- _Work to be completed_:
Count how many lines in the data hold "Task". Only the number.

Stored data entries:
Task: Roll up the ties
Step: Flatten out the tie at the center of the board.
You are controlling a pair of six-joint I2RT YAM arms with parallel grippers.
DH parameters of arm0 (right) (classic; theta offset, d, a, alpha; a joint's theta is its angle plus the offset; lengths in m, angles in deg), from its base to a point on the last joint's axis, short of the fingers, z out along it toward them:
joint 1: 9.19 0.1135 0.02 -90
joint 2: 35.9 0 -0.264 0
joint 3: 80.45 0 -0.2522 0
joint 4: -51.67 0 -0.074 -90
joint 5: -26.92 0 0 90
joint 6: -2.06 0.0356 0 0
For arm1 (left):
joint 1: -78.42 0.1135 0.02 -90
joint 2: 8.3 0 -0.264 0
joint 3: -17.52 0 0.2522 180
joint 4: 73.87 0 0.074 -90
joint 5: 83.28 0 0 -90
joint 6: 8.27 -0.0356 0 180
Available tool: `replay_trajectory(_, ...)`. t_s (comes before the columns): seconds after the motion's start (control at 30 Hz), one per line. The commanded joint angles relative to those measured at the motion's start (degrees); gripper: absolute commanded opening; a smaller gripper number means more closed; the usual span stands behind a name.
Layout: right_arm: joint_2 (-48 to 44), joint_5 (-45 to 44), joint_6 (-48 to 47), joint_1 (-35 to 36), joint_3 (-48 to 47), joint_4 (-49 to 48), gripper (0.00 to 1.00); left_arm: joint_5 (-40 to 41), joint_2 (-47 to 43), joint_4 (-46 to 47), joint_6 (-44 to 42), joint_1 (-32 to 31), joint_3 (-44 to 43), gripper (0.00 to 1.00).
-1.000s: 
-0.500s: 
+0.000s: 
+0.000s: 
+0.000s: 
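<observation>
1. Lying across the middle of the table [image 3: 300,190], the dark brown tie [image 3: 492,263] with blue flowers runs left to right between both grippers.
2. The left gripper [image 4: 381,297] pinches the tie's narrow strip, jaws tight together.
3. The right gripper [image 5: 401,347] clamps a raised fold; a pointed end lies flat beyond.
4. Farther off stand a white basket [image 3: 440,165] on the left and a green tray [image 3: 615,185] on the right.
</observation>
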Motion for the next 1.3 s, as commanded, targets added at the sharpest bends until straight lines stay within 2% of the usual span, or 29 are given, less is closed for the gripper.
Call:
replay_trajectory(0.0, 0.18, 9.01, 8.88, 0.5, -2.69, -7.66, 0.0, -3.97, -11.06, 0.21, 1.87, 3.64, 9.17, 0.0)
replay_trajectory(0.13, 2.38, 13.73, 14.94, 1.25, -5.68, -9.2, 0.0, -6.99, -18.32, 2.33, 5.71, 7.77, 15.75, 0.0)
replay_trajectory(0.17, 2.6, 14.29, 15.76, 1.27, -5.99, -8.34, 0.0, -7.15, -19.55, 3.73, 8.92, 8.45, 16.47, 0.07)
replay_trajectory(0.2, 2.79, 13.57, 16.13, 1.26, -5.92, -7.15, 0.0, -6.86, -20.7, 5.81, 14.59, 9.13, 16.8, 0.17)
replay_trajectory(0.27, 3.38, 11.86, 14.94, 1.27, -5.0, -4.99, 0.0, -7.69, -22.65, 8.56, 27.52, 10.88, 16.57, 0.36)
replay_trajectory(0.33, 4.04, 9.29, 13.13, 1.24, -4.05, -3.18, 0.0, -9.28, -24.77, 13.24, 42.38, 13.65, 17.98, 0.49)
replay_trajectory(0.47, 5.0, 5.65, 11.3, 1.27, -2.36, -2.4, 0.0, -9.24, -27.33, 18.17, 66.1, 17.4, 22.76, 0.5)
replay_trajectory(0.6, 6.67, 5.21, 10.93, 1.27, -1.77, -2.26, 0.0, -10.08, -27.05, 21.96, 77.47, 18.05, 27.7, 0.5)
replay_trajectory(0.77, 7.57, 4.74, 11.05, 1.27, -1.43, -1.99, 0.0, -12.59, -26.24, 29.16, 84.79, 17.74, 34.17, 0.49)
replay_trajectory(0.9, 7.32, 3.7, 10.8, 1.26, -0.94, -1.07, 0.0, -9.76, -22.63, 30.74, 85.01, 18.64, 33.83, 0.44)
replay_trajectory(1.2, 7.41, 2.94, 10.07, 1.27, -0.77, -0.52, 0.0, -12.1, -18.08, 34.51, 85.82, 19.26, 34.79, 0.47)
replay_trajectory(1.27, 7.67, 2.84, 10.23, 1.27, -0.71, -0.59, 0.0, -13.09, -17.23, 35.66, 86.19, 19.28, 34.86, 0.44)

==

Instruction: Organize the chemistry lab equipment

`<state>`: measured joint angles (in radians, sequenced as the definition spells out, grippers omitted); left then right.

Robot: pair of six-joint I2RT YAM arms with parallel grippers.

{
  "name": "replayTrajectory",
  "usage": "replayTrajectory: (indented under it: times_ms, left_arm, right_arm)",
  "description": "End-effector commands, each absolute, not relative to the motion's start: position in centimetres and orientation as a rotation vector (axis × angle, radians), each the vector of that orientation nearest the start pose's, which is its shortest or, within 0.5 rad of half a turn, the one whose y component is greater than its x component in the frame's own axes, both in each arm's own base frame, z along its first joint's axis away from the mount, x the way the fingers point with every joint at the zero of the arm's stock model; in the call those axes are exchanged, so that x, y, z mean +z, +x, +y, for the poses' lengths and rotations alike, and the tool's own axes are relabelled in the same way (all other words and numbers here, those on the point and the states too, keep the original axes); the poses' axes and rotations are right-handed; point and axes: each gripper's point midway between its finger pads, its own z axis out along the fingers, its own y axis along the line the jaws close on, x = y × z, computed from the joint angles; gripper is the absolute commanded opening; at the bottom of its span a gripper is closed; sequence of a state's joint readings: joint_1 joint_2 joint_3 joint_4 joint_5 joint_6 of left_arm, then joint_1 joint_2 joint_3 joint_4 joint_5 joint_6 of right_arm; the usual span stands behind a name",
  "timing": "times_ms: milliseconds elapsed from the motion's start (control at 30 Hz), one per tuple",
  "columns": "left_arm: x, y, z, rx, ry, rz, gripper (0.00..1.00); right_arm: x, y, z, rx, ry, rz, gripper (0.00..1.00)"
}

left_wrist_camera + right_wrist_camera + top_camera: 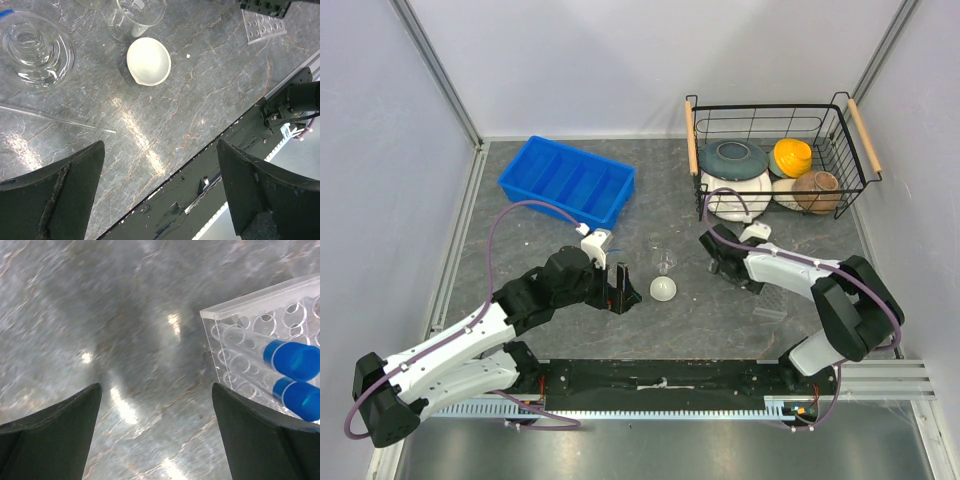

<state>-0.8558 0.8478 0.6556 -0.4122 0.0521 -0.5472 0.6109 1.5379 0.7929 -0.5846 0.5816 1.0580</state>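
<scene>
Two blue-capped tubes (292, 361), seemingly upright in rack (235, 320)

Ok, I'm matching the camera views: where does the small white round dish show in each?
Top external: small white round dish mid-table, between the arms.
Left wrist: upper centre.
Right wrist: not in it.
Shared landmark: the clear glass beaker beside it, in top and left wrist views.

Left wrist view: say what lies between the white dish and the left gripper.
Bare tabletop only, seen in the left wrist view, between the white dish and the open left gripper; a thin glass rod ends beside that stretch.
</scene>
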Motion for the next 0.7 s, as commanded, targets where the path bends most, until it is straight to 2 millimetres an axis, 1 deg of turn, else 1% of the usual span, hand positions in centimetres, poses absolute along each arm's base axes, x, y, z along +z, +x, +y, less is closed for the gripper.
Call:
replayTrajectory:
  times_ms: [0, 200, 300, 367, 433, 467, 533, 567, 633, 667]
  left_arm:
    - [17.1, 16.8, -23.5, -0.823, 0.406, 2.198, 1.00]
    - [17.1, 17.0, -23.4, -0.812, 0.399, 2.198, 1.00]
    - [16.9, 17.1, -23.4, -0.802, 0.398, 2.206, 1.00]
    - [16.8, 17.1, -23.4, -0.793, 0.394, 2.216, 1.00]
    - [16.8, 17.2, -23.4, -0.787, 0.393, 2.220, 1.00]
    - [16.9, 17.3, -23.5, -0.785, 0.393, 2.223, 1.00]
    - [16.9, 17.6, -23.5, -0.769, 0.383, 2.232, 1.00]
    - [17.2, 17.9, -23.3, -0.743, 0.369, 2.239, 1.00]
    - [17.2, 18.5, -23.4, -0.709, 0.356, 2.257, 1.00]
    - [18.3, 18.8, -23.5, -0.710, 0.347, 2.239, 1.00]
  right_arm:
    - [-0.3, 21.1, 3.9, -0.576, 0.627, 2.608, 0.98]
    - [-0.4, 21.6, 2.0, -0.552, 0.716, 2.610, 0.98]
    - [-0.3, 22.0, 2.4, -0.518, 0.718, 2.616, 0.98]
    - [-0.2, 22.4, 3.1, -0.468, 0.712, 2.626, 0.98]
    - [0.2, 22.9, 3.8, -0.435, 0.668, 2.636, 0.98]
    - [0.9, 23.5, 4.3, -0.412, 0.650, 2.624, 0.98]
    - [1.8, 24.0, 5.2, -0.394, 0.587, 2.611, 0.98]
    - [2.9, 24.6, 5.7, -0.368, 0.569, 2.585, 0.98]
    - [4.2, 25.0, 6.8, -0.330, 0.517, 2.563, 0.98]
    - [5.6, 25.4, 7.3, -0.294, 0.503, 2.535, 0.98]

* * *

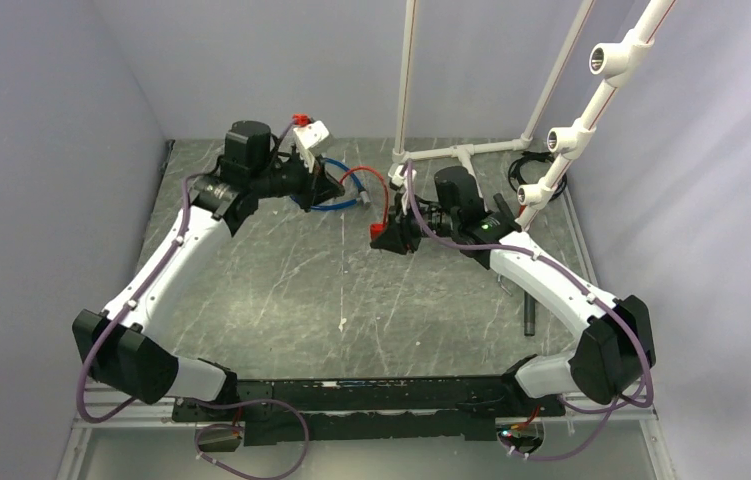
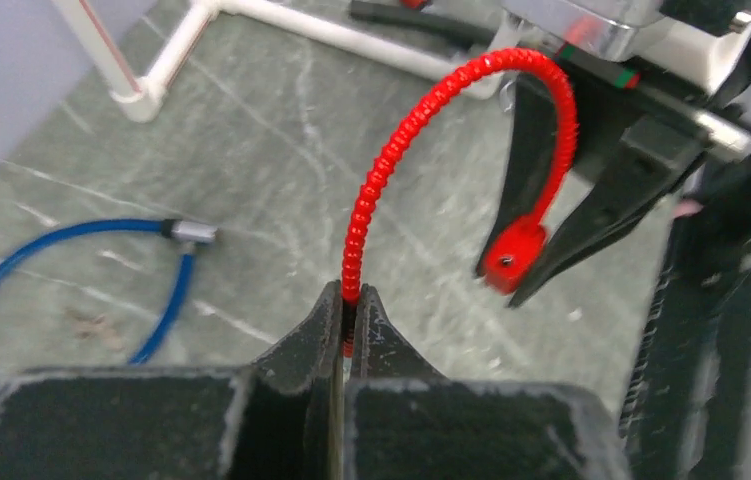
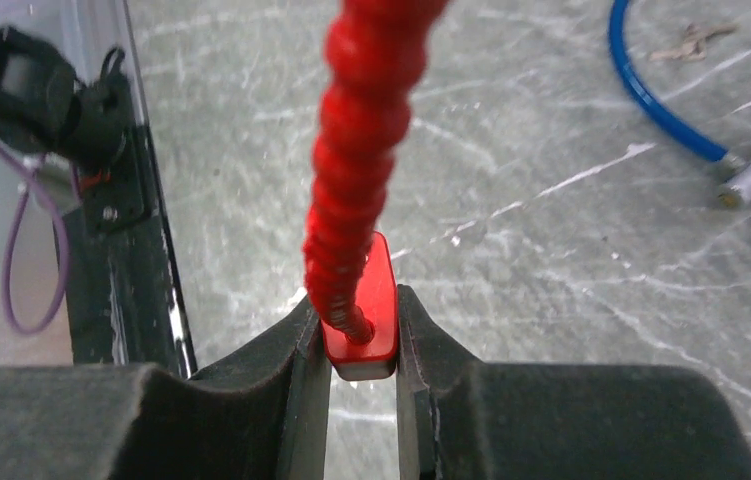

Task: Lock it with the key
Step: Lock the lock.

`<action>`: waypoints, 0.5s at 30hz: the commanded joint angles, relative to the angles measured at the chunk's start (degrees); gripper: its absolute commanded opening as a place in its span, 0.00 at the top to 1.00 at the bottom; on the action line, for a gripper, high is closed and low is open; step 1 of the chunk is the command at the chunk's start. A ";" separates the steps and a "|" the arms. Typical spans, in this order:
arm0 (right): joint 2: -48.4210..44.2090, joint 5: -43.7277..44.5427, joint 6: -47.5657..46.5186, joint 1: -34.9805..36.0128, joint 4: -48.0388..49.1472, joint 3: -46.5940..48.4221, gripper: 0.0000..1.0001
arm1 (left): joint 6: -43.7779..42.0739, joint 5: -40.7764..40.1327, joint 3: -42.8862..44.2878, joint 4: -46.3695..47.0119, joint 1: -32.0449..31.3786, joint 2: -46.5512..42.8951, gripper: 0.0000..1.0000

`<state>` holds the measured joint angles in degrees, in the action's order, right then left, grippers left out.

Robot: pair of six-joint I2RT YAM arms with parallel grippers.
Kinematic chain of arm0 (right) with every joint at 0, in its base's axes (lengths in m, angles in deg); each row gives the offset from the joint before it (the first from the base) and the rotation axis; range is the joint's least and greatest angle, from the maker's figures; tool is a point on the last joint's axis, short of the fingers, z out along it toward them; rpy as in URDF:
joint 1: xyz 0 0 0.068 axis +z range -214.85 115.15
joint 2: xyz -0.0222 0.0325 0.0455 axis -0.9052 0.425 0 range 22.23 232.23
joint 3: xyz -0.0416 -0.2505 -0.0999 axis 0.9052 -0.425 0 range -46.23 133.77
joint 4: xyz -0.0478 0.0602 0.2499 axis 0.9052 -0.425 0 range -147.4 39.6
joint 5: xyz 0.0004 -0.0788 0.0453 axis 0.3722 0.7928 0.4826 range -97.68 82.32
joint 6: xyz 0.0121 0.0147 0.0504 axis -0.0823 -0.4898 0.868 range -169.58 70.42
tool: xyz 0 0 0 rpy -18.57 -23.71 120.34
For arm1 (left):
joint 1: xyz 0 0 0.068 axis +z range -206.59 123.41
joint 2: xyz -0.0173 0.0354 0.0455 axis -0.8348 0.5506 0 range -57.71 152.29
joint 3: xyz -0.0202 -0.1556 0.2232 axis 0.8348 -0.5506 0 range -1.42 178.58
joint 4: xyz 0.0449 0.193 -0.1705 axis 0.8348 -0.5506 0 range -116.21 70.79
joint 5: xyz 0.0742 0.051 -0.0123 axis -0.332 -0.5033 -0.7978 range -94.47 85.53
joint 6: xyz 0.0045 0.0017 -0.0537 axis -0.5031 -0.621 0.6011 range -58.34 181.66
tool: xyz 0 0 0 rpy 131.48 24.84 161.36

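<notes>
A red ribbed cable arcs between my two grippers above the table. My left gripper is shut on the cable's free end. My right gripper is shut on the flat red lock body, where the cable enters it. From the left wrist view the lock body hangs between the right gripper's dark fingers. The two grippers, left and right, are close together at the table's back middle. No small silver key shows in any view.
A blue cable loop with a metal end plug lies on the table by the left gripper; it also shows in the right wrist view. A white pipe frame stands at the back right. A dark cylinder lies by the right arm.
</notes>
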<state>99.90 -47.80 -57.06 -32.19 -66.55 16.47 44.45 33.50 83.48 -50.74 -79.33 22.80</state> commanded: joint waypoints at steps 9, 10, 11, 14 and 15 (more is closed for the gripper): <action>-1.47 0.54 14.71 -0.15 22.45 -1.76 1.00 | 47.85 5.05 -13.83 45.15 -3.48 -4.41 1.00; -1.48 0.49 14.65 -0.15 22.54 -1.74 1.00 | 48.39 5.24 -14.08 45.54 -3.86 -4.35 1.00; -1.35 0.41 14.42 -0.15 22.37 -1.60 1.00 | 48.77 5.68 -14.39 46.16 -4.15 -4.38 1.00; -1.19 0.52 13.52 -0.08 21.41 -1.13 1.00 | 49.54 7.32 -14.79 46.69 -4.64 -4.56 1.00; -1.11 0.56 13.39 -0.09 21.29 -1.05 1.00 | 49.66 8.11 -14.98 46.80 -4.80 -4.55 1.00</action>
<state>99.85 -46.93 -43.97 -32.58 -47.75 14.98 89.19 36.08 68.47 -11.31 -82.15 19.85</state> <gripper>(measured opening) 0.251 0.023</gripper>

- _Solution to this exercise_:
2